# WORK TO BE COMPLETED:
An exact copy of all the data below is needed, without its pictures.

# EXERCISE DATA:
Start of Block

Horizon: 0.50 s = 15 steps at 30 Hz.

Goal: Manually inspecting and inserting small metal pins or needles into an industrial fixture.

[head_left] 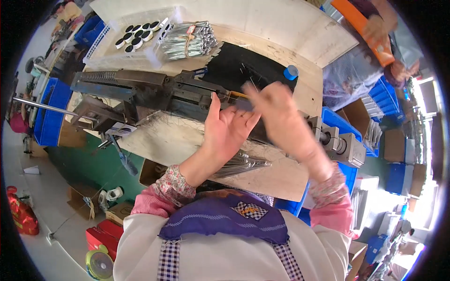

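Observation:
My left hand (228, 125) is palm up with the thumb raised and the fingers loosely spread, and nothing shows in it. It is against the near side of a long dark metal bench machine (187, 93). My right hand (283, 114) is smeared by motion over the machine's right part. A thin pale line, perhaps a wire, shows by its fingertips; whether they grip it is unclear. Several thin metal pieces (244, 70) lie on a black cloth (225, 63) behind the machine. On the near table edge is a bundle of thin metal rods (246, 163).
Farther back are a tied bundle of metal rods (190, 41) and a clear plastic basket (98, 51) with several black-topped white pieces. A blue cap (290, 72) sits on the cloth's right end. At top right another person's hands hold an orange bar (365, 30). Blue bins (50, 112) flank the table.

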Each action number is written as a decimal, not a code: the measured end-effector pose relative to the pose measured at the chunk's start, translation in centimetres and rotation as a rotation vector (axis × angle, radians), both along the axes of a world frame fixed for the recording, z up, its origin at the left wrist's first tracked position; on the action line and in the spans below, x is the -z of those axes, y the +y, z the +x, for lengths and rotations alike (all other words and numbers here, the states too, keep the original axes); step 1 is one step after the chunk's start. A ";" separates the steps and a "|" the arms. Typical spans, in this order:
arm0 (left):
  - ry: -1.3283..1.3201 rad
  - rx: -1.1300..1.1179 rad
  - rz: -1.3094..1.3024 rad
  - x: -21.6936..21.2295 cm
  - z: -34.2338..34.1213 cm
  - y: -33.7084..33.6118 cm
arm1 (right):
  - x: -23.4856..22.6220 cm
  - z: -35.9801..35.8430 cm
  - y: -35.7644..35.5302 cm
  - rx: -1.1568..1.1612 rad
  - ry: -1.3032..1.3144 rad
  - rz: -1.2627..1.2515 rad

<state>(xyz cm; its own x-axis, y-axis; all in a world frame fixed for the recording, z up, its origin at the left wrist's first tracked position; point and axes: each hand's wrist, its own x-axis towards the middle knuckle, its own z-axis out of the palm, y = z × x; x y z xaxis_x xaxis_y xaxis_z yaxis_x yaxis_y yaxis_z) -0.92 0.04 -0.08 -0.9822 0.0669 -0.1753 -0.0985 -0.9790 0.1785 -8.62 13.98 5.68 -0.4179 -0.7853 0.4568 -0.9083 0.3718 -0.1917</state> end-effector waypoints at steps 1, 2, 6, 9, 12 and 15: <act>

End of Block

# SOLUTION:
Horizon: 0.50 s = 15 steps at 30 Hz.

Goal: Manually inspecting and inserting small metal pins or needles into an industrial fixture.

[head_left] 

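Observation:
My left hand (228, 125) is palm up with the thumb raised and the fingers loosely spread, and nothing shows in it. It is against the near side of a long dark metal bench machine (187, 93). My right hand (283, 114) is smeared by motion over the machine's right part. A thin pale line, perhaps a wire, shows by its fingertips; whether they grip it is unclear. Several thin metal pieces (244, 70) lie on a black cloth (225, 63) behind the machine. On the near table edge is a bundle of thin metal rods (246, 163).
Farther back are a tied bundle of metal rods (190, 41) and a clear plastic basket (98, 51) with several black-topped white pieces. A blue cap (290, 72) sits on the cloth's right end. At top right another person's hands hold an orange bar (365, 30). Blue bins (50, 112) flank the table.
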
Each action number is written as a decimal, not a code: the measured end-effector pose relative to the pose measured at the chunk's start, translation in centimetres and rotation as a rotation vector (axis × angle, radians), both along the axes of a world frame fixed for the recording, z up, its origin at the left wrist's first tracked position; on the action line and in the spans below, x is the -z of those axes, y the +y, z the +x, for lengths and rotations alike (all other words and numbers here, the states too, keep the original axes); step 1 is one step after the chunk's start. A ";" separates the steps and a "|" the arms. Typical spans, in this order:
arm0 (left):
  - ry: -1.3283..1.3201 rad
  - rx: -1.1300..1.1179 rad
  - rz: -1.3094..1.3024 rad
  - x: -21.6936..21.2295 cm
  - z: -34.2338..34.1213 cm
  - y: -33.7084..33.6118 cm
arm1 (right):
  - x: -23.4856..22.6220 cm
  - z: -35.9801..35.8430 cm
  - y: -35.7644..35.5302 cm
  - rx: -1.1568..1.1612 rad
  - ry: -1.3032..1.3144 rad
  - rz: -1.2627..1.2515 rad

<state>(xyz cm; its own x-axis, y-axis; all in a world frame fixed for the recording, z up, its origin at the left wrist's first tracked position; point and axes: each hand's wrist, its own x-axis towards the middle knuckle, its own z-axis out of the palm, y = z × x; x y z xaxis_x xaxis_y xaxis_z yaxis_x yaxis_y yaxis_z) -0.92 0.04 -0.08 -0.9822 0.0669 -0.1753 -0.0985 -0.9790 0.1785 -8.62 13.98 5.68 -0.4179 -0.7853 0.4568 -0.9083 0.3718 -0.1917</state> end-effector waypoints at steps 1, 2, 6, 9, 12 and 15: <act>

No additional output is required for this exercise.